• Exercise details
Return all lines of the data in which the string "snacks" occurs.

(Provided material Opens)

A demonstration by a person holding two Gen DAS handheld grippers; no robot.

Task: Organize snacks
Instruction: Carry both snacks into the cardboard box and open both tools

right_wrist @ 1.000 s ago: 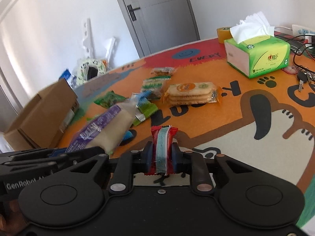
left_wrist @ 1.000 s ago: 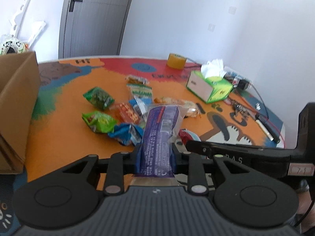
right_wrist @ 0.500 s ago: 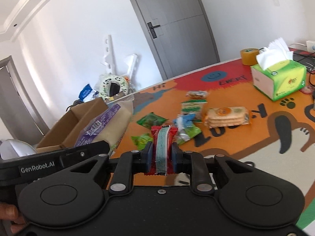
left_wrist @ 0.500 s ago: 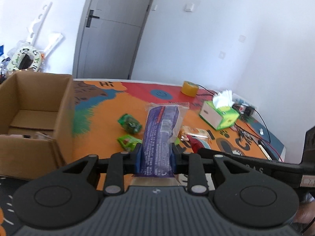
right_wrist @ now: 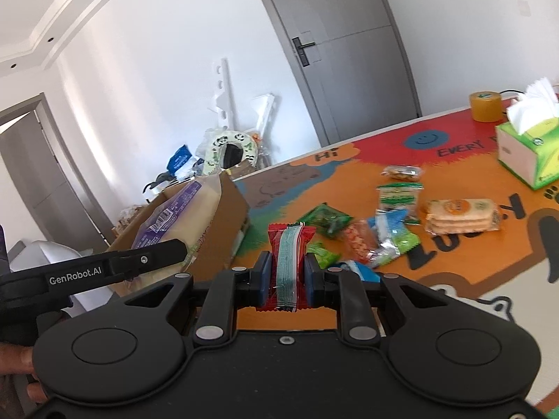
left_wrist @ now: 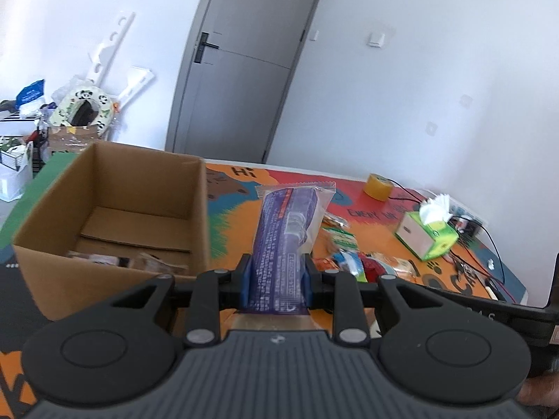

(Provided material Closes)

• Exercise response
Task: Organize snacks
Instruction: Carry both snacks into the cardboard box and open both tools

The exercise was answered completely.